■ Activity ■
Without the pictures, write the listing out again exactly as it appears.

■ Source data ■
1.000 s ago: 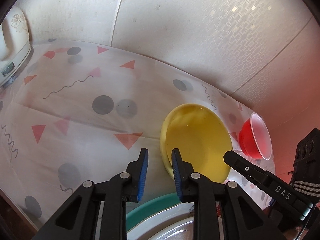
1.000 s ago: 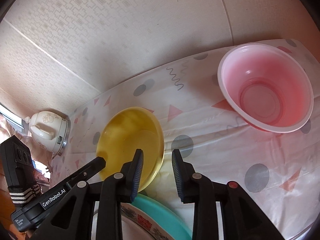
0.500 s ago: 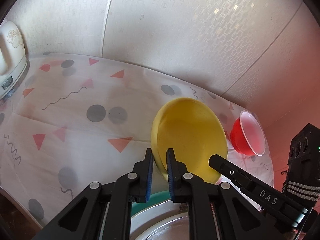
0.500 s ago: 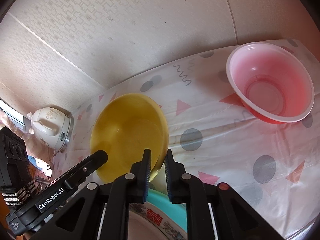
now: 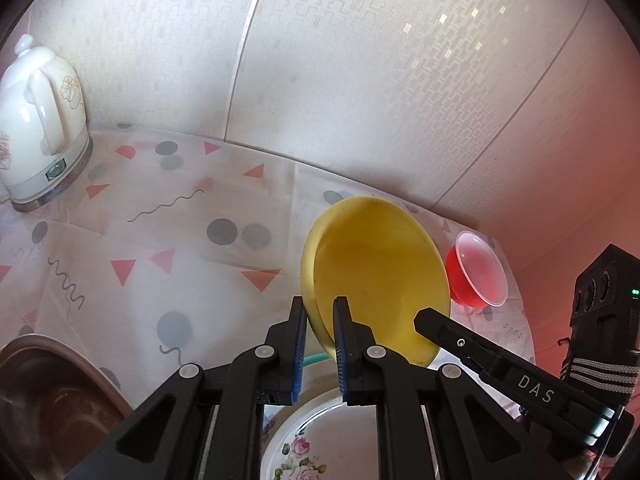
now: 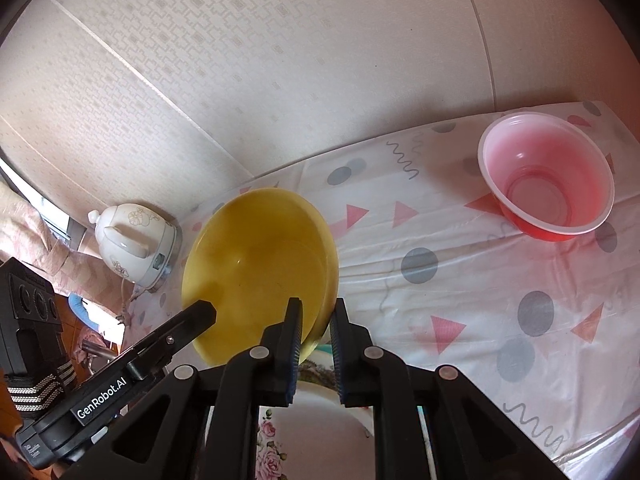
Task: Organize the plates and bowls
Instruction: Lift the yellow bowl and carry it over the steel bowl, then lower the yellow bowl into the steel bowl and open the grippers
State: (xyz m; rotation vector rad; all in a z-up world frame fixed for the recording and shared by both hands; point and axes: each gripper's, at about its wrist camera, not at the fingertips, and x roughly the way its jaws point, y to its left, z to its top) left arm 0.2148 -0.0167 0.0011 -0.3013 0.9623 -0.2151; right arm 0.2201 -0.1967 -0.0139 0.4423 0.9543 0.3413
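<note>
- Nearest the cameras, directly beneath both grippers: a white plate with rose print [image 5: 320, 440], and a strip of a teal dish [image 5: 314, 360] showing just past its far edge.
- Left gripper [image 5: 320, 320]: jaws drawn nearly together, blue pads clamped on the left rim of the yellow plate [image 5: 380, 272].
- Right gripper [image 6: 316, 320]: jaws likewise nearly together, clamped on the right rim of the same yellow plate [image 6: 260, 268]. Each gripper's black body is seen from the other's camera.
- Yellow plate: gripped from both sides, tilted with its far edge raised, clear of the tablecloth [image 5: 140, 280] and hanging above the white and teal dishes.
- Lower left of the left wrist view: part of a metal basin [image 5: 52, 392], contents unclear.
- Beyond, on the patterned tablecloth: a red bowl [image 6: 548, 184], upright and empty, well apart from the yellow plate, to the right.
- Far left corner, by the wall: a white kettle [image 5: 40, 120] on its base.
- Behind everything: a pale patterned wall [image 5: 360, 80].
</note>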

■ Final answer ■
1.000 s ago: 
1.000 s ago: 
0.500 s ago: 
0.500 s ago: 
now: 
now: 
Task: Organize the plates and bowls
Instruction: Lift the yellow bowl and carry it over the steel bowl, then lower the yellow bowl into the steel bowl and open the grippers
State: (xyz m; rotation vector rad; all in a z-up world frame fixed for the recording and shared by both hands; point and axes: each gripper's, at about its wrist camera, not at the fingertips, and x roughly the way its jaws point, y to its left, z to its top) left arm 0.2148 -0.0167 0.0011 -0.3013 0.9623 -0.2151; right arm 0.2201 -0.1967 -0.0139 0.4423 0.9543 0.3413
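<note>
- Nearest the cameras, directly beneath both grippers: a white plate with rose print [image 5: 320, 440], and a strip of a teal dish [image 5: 314, 360] showing just past its far edge.
- Left gripper [image 5: 320, 320]: jaws drawn nearly together, blue pads clamped on the left rim of the yellow plate [image 5: 380, 272].
- Right gripper [image 6: 316, 320]: jaws likewise nearly together, clamped on the right rim of the same yellow plate [image 6: 260, 268]. Each gripper's black body is seen from the other's camera.
- Yellow plate: gripped from both sides, tilted with its far edge raised, clear of the tablecloth [image 5: 140, 280] and hanging above the white and teal dishes.
- Lower left of the left wrist view: part of a metal basin [image 5: 52, 392], contents unclear.
- Beyond, on the patterned tablecloth: a red bowl [image 6: 548, 184], upright and empty, well apart from the yellow plate, to the right.
- Far left corner, by the wall: a white kettle [image 5: 40, 120] on its base.
- Behind everything: a pale patterned wall [image 5: 360, 80].
</note>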

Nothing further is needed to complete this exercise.